Tytuł wpisu w pamiętniku odchudzania:
mały spadek


jakieś pół kg mniej od tamtego tygodnia i 2 dzień @, mam nadzieję, że to jej wina, w sobotę kolejne ważenie.......się okaże, dietę trzymałam, ruchowo też było ok, wczoraj zrobiłam ponad 20 km na rowerze, trochę mnie przewiało ale ogólnie fajnie było, a do tego w ubiegłym tygodniu 3 razy ćwiczyłam po pół godz. w domu przed telewizorem, we wtorek byłam z koleżanką na 2 godzinnym spacerze, więc ruchowo nawet, nawet.....

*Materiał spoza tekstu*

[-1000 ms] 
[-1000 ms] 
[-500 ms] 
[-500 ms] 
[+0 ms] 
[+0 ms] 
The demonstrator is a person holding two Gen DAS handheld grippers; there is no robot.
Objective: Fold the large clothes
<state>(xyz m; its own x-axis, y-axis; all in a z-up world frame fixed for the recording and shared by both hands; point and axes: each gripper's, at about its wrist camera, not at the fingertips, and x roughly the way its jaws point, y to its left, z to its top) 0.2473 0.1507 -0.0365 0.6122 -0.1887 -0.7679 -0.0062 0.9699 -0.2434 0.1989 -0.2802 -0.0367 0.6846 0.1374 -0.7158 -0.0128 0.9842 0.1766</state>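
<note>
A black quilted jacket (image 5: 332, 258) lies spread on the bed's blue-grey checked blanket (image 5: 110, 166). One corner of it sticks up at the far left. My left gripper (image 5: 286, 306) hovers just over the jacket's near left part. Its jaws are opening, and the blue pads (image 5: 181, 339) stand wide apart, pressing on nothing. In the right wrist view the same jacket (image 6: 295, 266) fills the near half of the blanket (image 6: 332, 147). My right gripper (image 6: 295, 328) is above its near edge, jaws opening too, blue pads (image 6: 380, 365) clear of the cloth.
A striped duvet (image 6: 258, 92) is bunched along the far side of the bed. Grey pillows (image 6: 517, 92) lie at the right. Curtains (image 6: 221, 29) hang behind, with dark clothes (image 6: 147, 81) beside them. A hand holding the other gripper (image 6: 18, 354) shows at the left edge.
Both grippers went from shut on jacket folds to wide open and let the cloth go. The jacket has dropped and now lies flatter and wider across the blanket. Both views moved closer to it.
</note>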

Co do pogody, upałów miałam dość, a teraz zimno jak cholera już wolałabym upały, mam nadzieję, że jeszcze będzie ciepło.......lato wracaj(szloch)

  • Agnes2602

    Agnes2602

    7 września 2015, 18:51

    A ja wolę jak jest chłodniej bo wtedy chce mi się biegać ,latem jak świeci słońce za dużo treningów opuszczam bo słońce,bo ciepło.

  • saga86

    saga86

    6 września 2015, 18:46

    Oj to ciężko Ci dogodzić :) upały źle zimno za zimna :D fajnie, że waga spada mi coś waga dzisiaj się podniosła o jakieś 2 kg zbieram sobie chyba na mrozy :D ćwiczyłam też 3razy po 30 minut, ale od 2 dni kiedy tylko mogę lenię się :D ale to dlatego, że wstawałam o 5 pomimo weekendu:)

    • renia2014

      renia2014

      6 września 2015, 20:51

      masz rację ciężko mi dogodzić..........oj taka jestem...........czasami i polenić się trzeba, mam nadzieję, że odpoczęłaś:)

  • angelisia69

    angelisia69

    6 września 2015, 16:49

    ja tez mysle ze wolalabym znowu upaly :P

  • BulkaAmerykankaa

    BulkaAmerykankaa

    6 września 2015, 15:30

    kazdy spadek sie liczy :) Ale skoro masz @ to mozna byc pewnym ze to jej wina ;)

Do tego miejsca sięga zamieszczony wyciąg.